[PROMPT]:
All lines holding the string "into" should be copied from the data below.

-- SUPPLIED MATERIAL follows --

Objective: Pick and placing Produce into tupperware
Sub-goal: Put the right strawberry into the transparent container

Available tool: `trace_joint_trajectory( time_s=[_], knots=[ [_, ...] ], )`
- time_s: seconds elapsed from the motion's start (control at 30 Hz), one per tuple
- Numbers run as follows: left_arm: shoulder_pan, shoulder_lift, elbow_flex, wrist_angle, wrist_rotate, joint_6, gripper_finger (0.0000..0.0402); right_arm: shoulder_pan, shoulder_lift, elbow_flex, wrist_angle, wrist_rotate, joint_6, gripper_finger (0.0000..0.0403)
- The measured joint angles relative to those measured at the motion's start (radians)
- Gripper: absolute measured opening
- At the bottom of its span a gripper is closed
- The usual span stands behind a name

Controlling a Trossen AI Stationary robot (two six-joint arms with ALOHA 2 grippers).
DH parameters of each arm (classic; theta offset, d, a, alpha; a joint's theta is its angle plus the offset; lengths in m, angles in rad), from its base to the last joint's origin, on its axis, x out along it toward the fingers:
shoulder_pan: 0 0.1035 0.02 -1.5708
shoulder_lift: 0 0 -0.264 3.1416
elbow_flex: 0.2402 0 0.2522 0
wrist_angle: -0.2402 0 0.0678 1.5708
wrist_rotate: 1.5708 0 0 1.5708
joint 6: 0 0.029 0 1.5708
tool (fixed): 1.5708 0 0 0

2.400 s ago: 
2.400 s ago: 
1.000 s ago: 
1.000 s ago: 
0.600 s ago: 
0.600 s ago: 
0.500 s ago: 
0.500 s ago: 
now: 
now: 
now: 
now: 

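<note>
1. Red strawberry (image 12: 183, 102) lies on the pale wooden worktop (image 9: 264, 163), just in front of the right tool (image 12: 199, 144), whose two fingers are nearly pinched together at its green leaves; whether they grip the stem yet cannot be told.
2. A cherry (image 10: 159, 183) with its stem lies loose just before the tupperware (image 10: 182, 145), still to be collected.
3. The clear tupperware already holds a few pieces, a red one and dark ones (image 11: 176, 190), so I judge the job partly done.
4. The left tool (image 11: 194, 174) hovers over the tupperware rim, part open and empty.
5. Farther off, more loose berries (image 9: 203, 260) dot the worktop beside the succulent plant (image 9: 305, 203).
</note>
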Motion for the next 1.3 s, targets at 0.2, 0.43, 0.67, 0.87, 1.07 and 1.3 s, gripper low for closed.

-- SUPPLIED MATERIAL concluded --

[YOUR SOLUTION]:
Objective: Pick and placing Produce into tupperware
Sub-goal: Put the right strawberry into the transparent container

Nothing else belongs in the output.